* **Exercise requirements**
When you find the line with "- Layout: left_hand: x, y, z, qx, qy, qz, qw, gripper" among the records below, reproduce it and each line after it exactly, ending with the line with "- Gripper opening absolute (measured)".

╭─ Dataset records

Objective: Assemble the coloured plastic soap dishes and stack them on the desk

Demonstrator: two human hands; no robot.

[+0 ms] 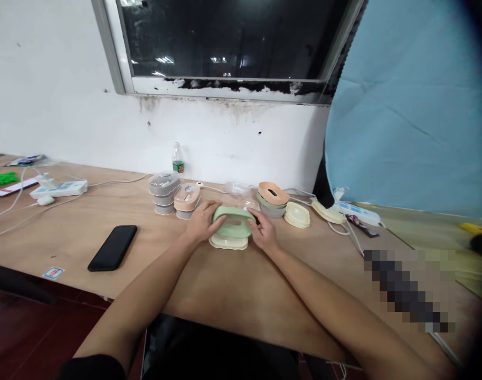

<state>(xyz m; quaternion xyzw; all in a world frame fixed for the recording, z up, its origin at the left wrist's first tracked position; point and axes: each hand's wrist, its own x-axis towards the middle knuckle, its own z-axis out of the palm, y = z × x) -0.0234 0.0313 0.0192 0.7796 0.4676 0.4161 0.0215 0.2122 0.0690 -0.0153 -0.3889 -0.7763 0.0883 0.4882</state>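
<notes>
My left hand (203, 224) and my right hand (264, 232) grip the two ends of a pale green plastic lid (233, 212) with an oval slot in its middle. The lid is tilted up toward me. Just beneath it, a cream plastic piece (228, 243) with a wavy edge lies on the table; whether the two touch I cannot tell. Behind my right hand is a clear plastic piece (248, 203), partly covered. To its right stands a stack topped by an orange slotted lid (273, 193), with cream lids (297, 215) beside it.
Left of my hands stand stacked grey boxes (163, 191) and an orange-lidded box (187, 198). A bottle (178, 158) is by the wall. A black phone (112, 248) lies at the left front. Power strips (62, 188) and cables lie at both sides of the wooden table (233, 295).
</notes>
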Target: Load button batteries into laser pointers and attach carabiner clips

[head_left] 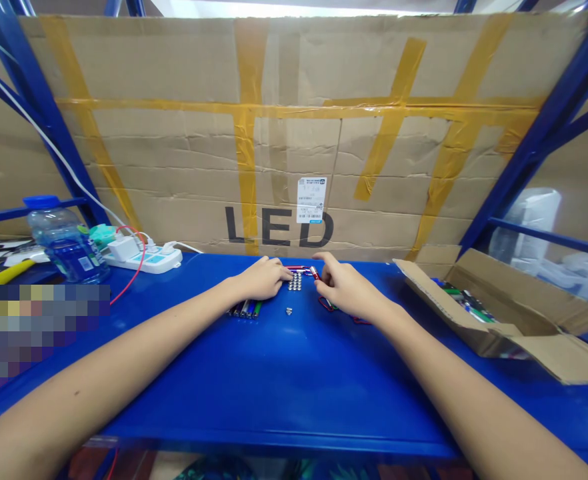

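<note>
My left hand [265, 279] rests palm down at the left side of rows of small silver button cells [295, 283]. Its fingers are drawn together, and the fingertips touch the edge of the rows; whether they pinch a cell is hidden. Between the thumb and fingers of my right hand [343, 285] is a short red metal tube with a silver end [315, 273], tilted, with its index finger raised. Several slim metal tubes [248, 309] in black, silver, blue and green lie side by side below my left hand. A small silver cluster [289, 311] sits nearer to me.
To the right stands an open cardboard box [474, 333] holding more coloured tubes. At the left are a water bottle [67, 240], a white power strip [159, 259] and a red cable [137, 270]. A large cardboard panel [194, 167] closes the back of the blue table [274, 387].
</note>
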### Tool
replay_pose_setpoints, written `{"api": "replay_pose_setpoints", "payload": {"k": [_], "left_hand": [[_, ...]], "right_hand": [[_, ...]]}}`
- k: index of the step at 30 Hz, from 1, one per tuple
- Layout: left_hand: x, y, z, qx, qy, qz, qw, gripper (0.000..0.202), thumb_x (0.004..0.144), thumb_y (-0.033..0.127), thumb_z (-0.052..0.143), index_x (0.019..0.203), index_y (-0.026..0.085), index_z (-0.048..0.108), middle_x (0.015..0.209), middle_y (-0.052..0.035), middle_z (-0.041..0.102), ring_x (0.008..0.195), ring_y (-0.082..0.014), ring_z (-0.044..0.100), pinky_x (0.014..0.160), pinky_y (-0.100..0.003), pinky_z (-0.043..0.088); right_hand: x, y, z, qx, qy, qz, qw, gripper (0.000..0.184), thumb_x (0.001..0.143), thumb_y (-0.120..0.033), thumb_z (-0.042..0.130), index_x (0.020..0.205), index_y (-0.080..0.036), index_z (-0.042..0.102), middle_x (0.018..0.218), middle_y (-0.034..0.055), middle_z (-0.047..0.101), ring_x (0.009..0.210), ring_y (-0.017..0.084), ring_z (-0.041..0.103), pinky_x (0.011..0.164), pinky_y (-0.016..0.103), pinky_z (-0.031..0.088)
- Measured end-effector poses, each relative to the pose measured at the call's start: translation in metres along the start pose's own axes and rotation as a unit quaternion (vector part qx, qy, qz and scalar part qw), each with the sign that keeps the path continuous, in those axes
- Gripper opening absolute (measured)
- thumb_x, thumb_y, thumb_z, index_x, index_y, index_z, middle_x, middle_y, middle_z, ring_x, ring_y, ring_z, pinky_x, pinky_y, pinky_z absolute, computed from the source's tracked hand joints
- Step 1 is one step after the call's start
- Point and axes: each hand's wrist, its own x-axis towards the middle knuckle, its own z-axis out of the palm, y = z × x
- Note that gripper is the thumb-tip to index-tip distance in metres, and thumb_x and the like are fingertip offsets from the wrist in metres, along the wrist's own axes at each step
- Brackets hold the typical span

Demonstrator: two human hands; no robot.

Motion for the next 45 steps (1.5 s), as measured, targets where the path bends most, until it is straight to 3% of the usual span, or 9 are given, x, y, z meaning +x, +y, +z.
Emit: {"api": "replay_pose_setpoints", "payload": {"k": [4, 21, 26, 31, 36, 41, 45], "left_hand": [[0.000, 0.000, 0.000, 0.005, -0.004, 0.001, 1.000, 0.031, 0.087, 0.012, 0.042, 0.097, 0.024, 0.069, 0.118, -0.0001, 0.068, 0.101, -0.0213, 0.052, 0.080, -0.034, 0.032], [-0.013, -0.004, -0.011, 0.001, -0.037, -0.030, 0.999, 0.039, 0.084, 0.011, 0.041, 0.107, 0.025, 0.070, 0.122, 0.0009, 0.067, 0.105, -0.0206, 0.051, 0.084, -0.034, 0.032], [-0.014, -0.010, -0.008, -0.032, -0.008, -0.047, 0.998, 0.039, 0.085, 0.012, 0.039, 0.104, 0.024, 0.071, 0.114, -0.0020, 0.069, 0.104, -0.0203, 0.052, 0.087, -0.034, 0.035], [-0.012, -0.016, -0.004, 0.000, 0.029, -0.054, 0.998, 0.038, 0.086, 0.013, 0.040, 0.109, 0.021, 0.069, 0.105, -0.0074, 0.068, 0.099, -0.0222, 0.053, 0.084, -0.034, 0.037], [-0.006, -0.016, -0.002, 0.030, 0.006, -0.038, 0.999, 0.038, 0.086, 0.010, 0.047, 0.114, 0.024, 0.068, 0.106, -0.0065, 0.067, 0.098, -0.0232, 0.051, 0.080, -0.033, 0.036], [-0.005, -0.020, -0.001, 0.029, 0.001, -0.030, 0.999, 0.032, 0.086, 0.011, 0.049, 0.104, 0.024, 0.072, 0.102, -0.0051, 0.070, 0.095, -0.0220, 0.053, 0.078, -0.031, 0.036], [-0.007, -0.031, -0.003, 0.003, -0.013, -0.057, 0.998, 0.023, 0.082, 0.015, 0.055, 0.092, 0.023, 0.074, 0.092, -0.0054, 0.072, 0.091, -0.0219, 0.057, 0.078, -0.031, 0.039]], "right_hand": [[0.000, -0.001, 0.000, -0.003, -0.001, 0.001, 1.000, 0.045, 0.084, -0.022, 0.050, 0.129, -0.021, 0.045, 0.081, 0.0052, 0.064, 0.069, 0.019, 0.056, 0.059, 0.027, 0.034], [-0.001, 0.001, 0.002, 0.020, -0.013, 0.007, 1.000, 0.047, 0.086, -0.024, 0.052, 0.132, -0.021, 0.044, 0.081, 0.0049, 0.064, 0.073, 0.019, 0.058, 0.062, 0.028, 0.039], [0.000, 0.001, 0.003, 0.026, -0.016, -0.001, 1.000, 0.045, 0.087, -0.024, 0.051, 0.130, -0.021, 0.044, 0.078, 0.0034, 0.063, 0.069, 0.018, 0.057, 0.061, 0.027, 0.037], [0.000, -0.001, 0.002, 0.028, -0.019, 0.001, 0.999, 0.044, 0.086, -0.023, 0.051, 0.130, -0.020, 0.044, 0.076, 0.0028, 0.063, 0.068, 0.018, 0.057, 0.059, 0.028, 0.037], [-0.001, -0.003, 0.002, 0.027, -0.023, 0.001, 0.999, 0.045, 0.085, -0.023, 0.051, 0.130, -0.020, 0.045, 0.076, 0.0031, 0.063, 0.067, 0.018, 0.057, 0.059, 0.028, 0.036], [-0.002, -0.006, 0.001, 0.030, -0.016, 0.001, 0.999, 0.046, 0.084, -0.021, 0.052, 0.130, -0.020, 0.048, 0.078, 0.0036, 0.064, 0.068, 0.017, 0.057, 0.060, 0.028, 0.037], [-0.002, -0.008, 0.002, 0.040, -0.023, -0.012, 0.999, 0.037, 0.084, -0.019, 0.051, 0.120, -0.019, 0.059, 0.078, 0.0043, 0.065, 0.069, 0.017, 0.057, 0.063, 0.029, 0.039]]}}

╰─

* **Solved problem**
- Layout: left_hand: x, y, z, qx, qy, qz, qw, gripper (0.000..0.202), thumb_x (0.004..0.144), thumb_y (-0.033..0.127), thumb_z (-0.052..0.143), index_x (0.019..0.203), index_y (-0.026..0.085), index_z (-0.048..0.108), middle_x (0.015..0.209), middle_y (-0.052..0.035), middle_z (-0.041..0.102), ring_x (0.008..0.195), ring_y (-0.082..0.014), ring_z (-0.044..0.100), pinky_x (0.014..0.160), pinky_y (-0.100..0.003), pinky_z (-0.043..0.088); right_hand: x, y, z, qx, qy, qz, qw, gripper (0.000..0.184), thumb_x (0.001..0.143), thumb_y (-0.120..0.033), thumb_z (-0.042..0.130), index_x (0.020..0.205), index_y (-0.080..0.036), index_z (-0.042..0.102), middle_x (0.018..0.218), middle_y (-0.034..0.055), middle_z (-0.047..0.101), ring_x (0.009..0.210), ring_y (-0.017..0.084), ring_z (-0.041..0.103), pinky_x (0.011..0.164), pinky_y (-0.016..0.103), pinky_z (-0.031..0.088)
- Measured end-effector poses, each relative to the pose measured at the call's start: translation in metres along the start pose's own axes and rotation as a unit quaternion (vector part qx, qy, qz and scalar part qw), each with the sign that keeps the path continuous, in those axes
- Gripper opening absolute (measured)

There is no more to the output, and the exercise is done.